Whenever a line below includes the word "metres", copy that line.
╭──
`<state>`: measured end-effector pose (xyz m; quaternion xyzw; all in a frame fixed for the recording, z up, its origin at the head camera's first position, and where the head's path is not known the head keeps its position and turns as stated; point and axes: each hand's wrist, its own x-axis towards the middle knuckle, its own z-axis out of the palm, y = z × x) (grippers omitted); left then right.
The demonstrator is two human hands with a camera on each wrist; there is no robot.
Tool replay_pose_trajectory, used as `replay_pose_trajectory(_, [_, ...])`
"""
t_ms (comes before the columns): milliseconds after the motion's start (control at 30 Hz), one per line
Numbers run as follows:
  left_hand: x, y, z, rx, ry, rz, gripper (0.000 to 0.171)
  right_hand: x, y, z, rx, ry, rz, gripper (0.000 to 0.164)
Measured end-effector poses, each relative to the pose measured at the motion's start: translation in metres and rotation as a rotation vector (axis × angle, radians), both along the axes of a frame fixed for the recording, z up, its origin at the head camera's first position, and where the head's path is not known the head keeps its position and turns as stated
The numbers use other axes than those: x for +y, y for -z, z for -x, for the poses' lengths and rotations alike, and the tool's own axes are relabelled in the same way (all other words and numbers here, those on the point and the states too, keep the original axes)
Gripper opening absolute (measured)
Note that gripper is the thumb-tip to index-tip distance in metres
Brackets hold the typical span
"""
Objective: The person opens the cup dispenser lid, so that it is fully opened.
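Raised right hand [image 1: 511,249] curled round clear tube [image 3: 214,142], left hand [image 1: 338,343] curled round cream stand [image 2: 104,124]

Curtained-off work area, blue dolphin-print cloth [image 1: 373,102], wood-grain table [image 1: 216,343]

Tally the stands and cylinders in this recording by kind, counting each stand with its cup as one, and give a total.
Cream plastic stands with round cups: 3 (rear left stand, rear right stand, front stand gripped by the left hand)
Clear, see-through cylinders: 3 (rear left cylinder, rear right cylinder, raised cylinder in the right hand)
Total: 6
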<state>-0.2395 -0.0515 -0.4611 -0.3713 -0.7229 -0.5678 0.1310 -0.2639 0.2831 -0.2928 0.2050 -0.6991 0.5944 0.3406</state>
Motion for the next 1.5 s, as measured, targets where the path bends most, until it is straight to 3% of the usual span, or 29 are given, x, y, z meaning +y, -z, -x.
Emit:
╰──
| Solution to this problem |
Measured end-effector poses, each relative to the pose measured at the motion's start: translation in metres and rotation as a rotation vector (axis × angle, radians), both along the axes of a frame fixed for the recording, z up, its origin at the head camera's first position, and where the head's path is not known the head keeps its position and turns as stated
Note that gripper is the thumb-tip to index-tip distance in metres

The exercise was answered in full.